Setting the equivalence bound after seeing the data. The bound Δ should be chosen before analysis, based on domain knowledge about what constitutes a practically meaningful difference. Choosing Δ after seeing the results — picking a bound just wide enough to achieve significance — invalidates the test. Pre-register your bound when possible.

Reading too much into a high AUC on a small sample. AUCs have wide confidence intervals at small sample sizes, and DeLong’s CI relies on asymptotic theory. With fewer than ~30 observations per group, prefer the bootstrap CI and treat the point estimate as provisional. An AUC of 0.85 with a 95% CI of [0.55, 1.0] is not a strong signal — it’s a wide range that happens to include “excellent”.
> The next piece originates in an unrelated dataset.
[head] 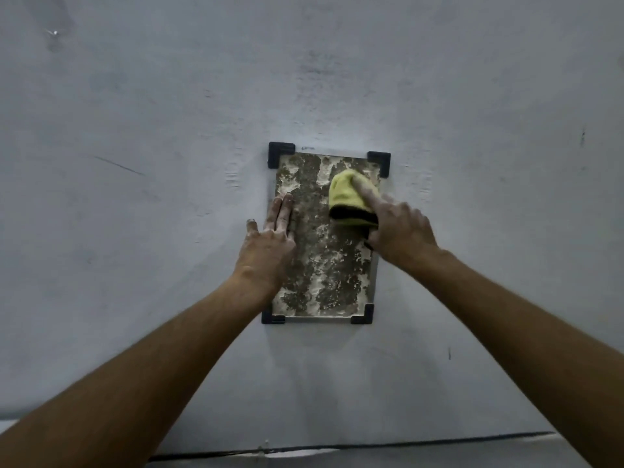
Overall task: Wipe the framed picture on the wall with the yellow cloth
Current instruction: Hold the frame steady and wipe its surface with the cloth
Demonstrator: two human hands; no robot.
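With your left hand (270, 241) flat and open on the framed picture (324, 258) at its left edge, keep your right hand (398, 228), pinning the yellow cloth (347, 197) near the top right corner, pressing evenly downward.

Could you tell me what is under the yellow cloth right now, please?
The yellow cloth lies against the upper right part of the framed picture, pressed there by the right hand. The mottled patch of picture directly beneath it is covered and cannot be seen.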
Treating PPV and NPV as universal. Predictive values depend on the prevalence of the predicted group in your sample. If your sample is balanced 50/50 but real-world prevalence is 5%, the PPV reported here will be far higher than what you’d see in deployment. Sensitivity and specificity are prevalence-independent — those generalize. PPV and NPV in this output describe your sample, not the population.

Choosing the cost direction after seeing the cost-weighted thresholds. The cost-weighted rule reports two thresholds, one for each direction of asymmetric cost. Picking which row “feels right” after seeing the numbers — rather than committing to which error type is worse beforehand — is the same kind of post-hoc tuning as flipping a one-tailed test direction after the fact.